The application of the method in rice breeding also belongs to the protection scope of the invention.

The invention also provides the application of the substances for detecting the polymorphism or genotype of KASP in rice genome,

(1) Identifying or assisting in identifying the cadmium content of rice kernels;

(2) Breeding rice;

(3) Preparing a product for identifying or assisting in identifying the cadmium content of rice grains;

(4) Preparing a rice breeding product;

The SNP locus is one SNP locus on a rice chromosome 7, the nucleotide type of the SNP locus is A or G, and the SNP locus is 25 th nucleotide of a sequence 4 in a sequence table.

The genome sequence of a common rice variety Japanese sunny is taken as a reference genome, and the SNP locus is 8874894bp of a rice chromosome 7 (specifically the 25 th locus of a sequence 4 in a sequence table).

The invention also provides a product for detecting polymorphism or genotype of SNP locus in rice genome.

The product for detecting the polymorphism or genotype of the SNP locus in the rice genome provided by the invention contains the substance for detecting the polymorphism or genotype of the SNP locus in the rice genome, and the product is any one of the following substances:

c1 A product for detecting single nucleotide polymorphism or genotype related to cadmium content of rice grains;

C2 Identifying or assisting in identifying a product of rice grain cadmium content;

C3 A product for rice breeding.

In the above applications, methods and products, the substance may be a reagent and/or instrument required to determine the polymorphism or genotype of the SNP site by at least one of DNA sequencing, restriction enzyme fragment length polymorphism, single-strand conformation polymorphism, denaturing high performance liquid chromatography and SNP chip. The SNP chip comprises a chip based on nucleic acid hybridization reaction, a chip based on single base extension reaction, a chip based on allele specific primer extension reaction, a chip based on one-step method reaction, a chip based on primer connection reaction, a chip based on restriction enzyme reaction, a chip based on protein DNA binding reaction and a chip based on fluorescent molecule DNA binding reaction.

Alternatively, the substance is D1), D2) or D3) as follows:

d1 The substance is a primer composition for amplifying rice genome DNA fragments including the SNP locus;

d2 The substance is a PCR reagent containing the primer composition of D1);

d3 The substance is a kit containing the primer composition of D1) or the PCR reagent of D2).

Alternatively, the amplification may be PCR amplification. The primer composition consists of the primer A, the primer B and the primer C.

D3 The kit may further comprise KASP MASTER Mix.

In the above applications, methods and products, the primer composition may or may not be labeled with a label. The label refers to any atom or molecule that can be used to provide a detectable effect and that can be attached to a nucleic acid. Labels include, but are not limited to, dyes, radiolabels such as 32P, binding moieties such as biotin (biotin), haptens such as Digoxigenin (DIG), luminescent, phosphorescent or fluorogenic moieties, and fluorescent dyes alone or in combination with moieties that can inhibit or shift the emission spectrum by Fluorescence Resonance Energy Transfer (FRET). The label may provide a signal detectable by fluorescence, radioactivity, colorimetry, gravimetry, X-ray diffraction or absorption, magnetism, enzymatic activity, or the like. The label may be a charged moiety (positive or negative) or alternatively may be charge neutral. The label may comprise or be a combination of nucleic acid or protein sequences, provided that the sequence comprising the label is detectable. In some embodiments, the nucleic acid is directly detected without a label (e.g., directly reading the sequence).

The primer composition can be a primer composition consisting of single-stranded DNA of which the nucleotide sequence is 22-44 th positions of the sequence 1 in the sequence table, single-stranded DNA of which the nucleotide sequence is 22-46 th positions of the sequence 2 in the sequence table and single-stranded DNA of which the nucleotide sequence is the sequence 3 in the sequence table, and can also be a primer set of single-stranded DNA shown by the sequence 1 in the sequence table, single-stranded DNA shown by the sequence 2 in the sequence table and single-stranded DNA shown by the sequence 3 in the sequence table.

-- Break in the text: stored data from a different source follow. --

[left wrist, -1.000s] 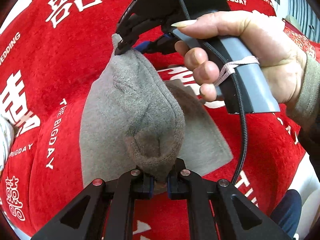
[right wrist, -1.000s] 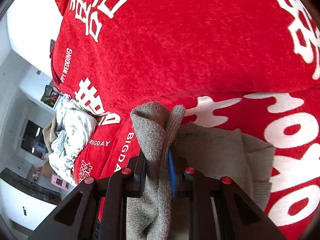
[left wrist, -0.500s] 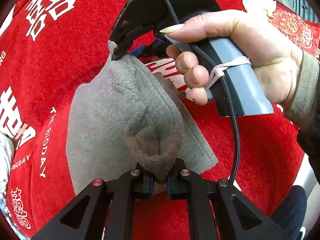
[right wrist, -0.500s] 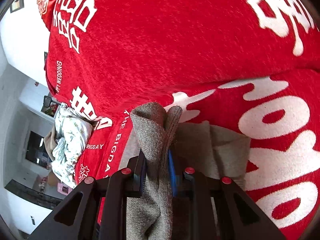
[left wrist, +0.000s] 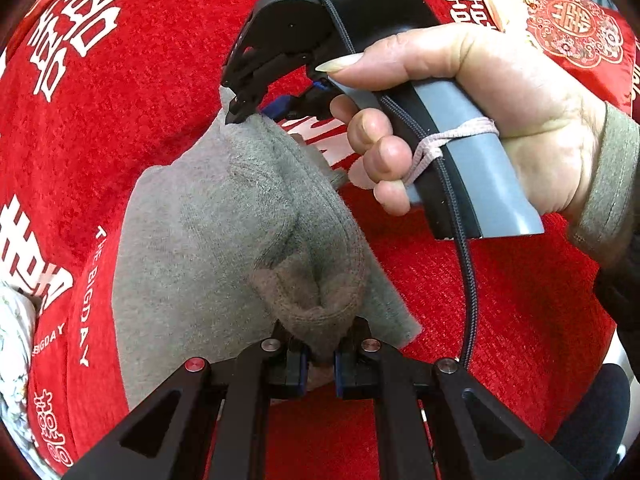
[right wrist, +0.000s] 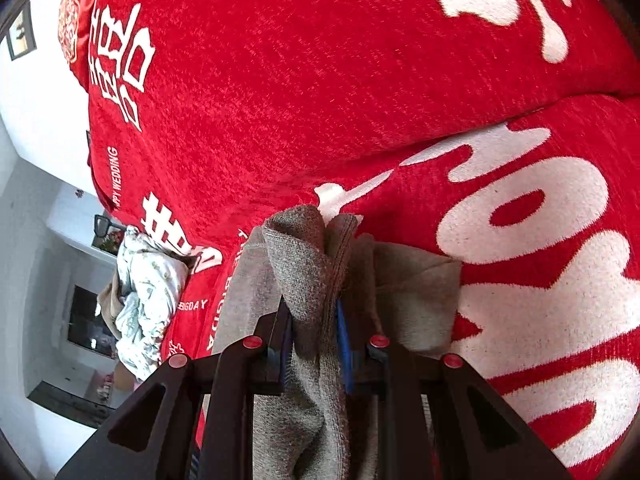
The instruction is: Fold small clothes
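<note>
My left gripper (left wrist: pixel 320 362) is clamped on a bunched edge of the grey garment (left wrist: pixel 224 232), and my right gripper (right wrist: pixel 314 344) pinches another gathered edge of it, seen in the left view gripped by the person's hand (left wrist: pixel 480 120). Between the two grips the cloth sags in a fold, while the rest of it lies flat on the red blanket (left wrist: pixel 480 300) with white lettering. A crumpled pale printed cloth (right wrist: pixel 148 292) sits well apart at the blanket's edge.
</note>
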Tool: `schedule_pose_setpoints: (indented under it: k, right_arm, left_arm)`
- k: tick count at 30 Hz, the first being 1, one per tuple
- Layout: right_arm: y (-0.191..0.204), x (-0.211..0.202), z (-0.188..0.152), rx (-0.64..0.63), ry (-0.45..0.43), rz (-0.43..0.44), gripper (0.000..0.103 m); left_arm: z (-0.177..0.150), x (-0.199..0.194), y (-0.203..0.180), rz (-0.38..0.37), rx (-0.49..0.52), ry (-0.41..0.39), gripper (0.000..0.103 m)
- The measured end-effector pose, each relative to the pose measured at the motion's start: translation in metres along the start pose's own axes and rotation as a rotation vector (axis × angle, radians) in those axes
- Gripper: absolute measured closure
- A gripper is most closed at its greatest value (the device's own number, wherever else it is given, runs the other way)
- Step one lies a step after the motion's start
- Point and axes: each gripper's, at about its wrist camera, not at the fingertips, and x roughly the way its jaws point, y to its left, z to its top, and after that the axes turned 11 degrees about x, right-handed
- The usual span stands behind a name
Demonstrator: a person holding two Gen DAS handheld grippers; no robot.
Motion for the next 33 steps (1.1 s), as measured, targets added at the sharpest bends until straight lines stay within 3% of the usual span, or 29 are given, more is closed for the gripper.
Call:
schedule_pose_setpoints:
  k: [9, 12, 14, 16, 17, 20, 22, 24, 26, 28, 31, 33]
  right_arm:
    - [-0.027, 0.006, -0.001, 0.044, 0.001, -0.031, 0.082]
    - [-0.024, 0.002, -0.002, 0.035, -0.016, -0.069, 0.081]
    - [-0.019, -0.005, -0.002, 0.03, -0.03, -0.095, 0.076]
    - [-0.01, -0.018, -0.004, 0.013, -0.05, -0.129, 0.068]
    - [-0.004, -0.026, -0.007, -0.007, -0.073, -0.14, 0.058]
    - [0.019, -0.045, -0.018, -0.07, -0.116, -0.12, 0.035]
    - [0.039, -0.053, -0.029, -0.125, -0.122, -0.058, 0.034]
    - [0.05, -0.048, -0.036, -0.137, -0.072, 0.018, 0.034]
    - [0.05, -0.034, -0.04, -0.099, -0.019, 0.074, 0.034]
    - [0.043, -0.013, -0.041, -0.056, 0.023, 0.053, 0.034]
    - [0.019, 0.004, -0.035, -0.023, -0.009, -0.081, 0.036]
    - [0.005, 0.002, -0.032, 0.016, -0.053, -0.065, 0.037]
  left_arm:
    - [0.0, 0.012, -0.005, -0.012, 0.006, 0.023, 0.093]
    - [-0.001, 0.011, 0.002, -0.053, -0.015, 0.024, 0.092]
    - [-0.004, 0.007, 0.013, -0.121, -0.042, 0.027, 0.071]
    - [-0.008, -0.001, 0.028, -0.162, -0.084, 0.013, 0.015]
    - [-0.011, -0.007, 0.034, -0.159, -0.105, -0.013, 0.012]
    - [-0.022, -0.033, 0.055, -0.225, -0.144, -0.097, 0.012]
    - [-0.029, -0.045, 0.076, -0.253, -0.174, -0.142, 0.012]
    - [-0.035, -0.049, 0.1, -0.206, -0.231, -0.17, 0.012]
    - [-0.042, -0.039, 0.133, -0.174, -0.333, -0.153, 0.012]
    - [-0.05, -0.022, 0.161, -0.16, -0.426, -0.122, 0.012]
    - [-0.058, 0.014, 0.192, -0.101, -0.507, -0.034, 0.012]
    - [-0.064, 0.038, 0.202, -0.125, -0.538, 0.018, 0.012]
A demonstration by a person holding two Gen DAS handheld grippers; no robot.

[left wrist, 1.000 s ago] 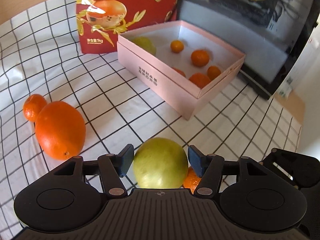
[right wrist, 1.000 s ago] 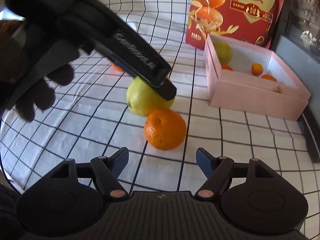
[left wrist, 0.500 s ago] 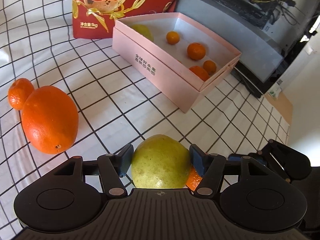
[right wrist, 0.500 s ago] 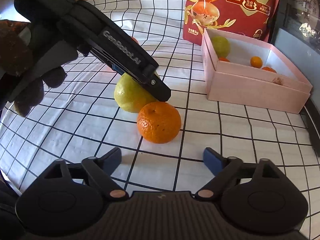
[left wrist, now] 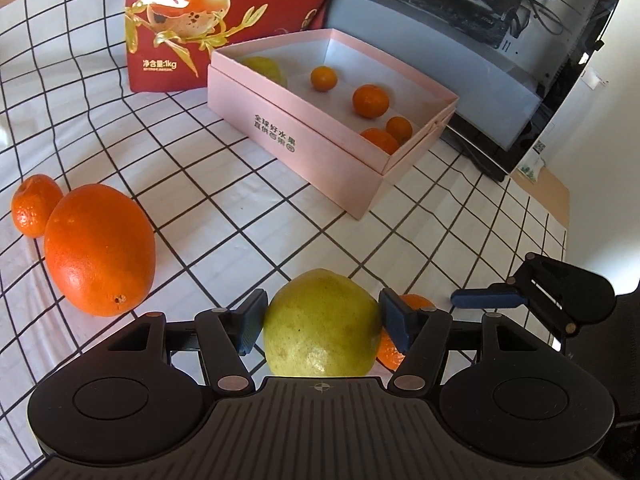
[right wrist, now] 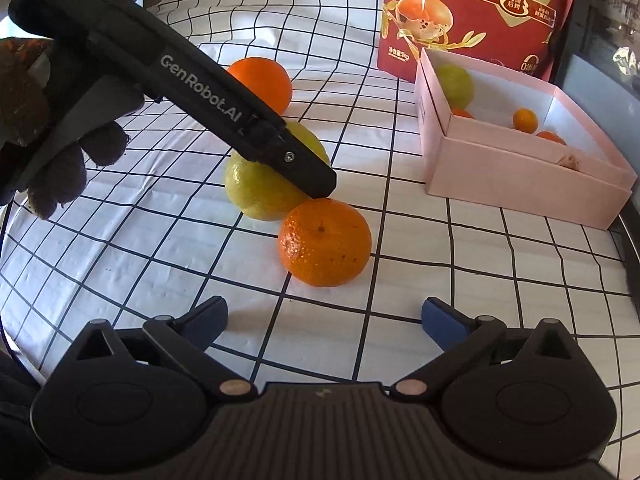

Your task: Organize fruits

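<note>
On a tabletop (left wrist: 248,204) covered in white cloth with a black grid, the left tool (left wrist: 322,322) is clamped on a yellow-green pear (left wrist: 320,330) — a blue pad pressed to each side of the fruit. From the right wrist view the same pear (right wrist: 260,190) sits low on the cloth, the left tool's dark body slanting across its top, a gloved hand (right wrist: 48,136) gripping the handle.

Touching the pear on its near side is a mandarin (right wrist: 325,242), which lies just ahead of the right tool (right wrist: 324,318); that tool's 2 fingers stand wide apart, holding nothing. In the left wrist view only a sliver of this mandarin (left wrist: 390,354) shows behind the pear and the pad.

Further off, a pink box (left wrist: 320,160) stands open with a second pear (left wrist: 266,70) in its far corner and 4 small mandarins (left wrist: 370,100) scattered inside. A red snack bag (left wrist: 224,20) stands upright right behind the box.

To the left, a large orange (left wrist: 100,250) rests on the cloth beside a small mandarin (left wrist: 34,204) — the 2 appear to touch.
</note>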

The sequence 1 in the sequence table consists of 44 nucleotides, nucleotides 1 to 21 are FAM linker sequences (serving as markers), nucleotides 22 to 44 are specific sequences, the sequence 2 in the sequence table consists of 46 nucleotides, nucleotides 1 to 21 are HEX linker sequences (serving as markers), and nucleotides 22 to 46 are specific sequences.

The invention also provides a DNA molecule, and the nucleotide sequence is shown as a sequence 1 in a sequence table.

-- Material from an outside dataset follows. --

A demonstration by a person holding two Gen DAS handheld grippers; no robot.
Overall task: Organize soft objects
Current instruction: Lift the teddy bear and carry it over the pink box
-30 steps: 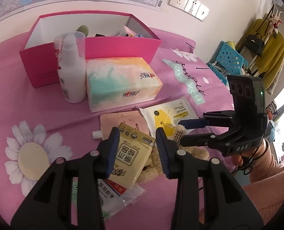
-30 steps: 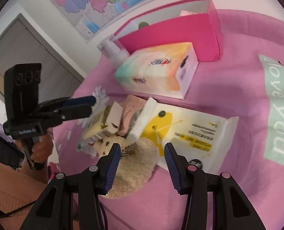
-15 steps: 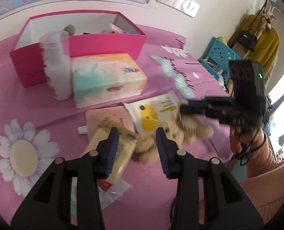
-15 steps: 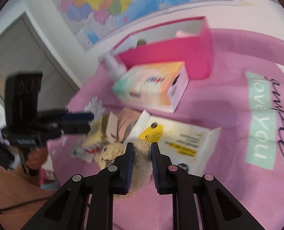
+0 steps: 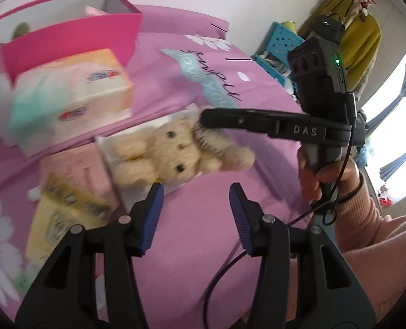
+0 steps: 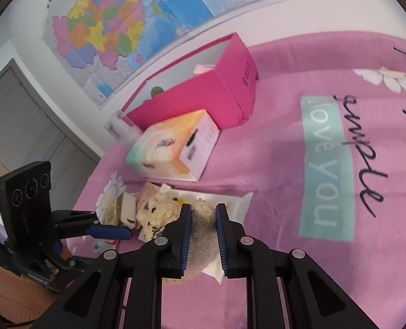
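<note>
A beige plush bear (image 5: pixel 175 148) hangs just above the pink cloth, over a white wipes pack (image 6: pixel 238 203). My right gripper (image 6: pixel 203 211) is shut on its furry body, and the bear's head (image 6: pixel 159 208) sticks out to the left. In the left wrist view the right gripper (image 5: pixel 205 119) comes in from the right and pinches the bear by its upper edge. My left gripper (image 5: pixel 196 192) is just below the bear, its jaws opening with nothing between them. An open pink box (image 5: pixel 65 41) stands at the back.
A pastel tissue pack (image 5: pixel 71 96) lies in front of the box, a white bottle (image 6: pixel 120 127) beside it. A pink pouch (image 5: pixel 74 170) and a yellow packet (image 5: pixel 65 211) lie at the left. A blue crate (image 5: pixel 278 46) stands beyond the bed's right edge.
My right gripper has shut on the plush bear and raised it off the cloth. My left gripper has swung right, away from the yellow packet, and its jaws have spread wider.
</note>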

The use of the DNA molecules described above is also within the scope of the present invention. The application is specifically an application in any one of the following:

(1) Identifying or assisting in identifying the cadmium content of rice kernels;

(2) Breeding rice;

(3) Preparing a product for identifying or assisting in identifying the cadmium content of rice grains;

(4) And (5) preparing a rice breeding product.

Alternatively, in the above application, the DNA molecule serves as a detection target.

The substances for detecting the SNP locus polymorphism and the genotype can be combined with other substances (such as substances for detecting single nucleotide polymorphism or genotype of other molecular markers related to the cadmium content of rice grains) to prepare a product for identifying rice varieties with low cadmium content of rice grains.

Herein, the purpose of the breeding may include rice with low cadmium content in the grain. The rice may be either a inbred or a pure line.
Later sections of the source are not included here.